*Task brief*
Return all lines in the data where the string "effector" can be found.

━━ Dataset excerpt

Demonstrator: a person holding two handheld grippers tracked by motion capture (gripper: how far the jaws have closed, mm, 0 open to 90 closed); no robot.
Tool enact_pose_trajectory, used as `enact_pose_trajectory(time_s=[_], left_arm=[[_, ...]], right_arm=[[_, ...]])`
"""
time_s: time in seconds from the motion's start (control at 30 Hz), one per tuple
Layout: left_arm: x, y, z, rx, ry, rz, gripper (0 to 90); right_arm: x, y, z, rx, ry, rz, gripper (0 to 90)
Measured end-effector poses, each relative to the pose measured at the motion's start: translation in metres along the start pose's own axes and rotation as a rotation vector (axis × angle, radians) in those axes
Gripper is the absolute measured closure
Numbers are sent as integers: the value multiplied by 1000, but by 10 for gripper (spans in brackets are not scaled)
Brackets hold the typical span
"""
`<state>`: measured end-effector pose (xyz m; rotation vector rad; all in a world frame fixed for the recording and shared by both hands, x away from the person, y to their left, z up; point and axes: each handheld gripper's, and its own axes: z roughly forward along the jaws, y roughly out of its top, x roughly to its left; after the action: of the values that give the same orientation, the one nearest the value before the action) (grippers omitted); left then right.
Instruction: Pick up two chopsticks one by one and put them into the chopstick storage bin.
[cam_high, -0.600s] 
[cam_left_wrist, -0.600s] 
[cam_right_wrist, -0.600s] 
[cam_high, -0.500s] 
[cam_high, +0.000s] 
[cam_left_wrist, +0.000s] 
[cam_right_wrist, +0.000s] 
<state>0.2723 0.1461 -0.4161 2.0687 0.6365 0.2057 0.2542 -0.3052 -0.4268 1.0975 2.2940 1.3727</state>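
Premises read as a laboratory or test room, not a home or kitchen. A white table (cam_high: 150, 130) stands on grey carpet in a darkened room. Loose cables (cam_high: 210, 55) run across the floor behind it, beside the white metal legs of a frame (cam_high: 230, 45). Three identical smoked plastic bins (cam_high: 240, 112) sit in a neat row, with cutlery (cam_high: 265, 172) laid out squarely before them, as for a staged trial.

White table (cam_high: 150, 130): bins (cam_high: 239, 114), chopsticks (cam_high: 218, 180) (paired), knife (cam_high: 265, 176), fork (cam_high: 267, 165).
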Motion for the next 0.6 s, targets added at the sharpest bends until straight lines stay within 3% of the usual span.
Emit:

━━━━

*Exercise response*
Measured end-effector poses, each relative to the pose measured at the motion's start: translation in metres along the start pose's own axes and rotation as a rotation vector (axis × angle, radians) in those axes
`<state>`: measured end-effector pose (xyz m; rotation vector rad; all in a world frame fixed for the recording and shared by both hands, x away from the person, y to their left, z up; point and axes: each handheld gripper's, and its own axes: z roughly forward along the jaws, y roughly out of its top, x roughly to its left; after the action: of the values that give the same orientation, the one nearest the value before the action) (grippers omitted); left then right.

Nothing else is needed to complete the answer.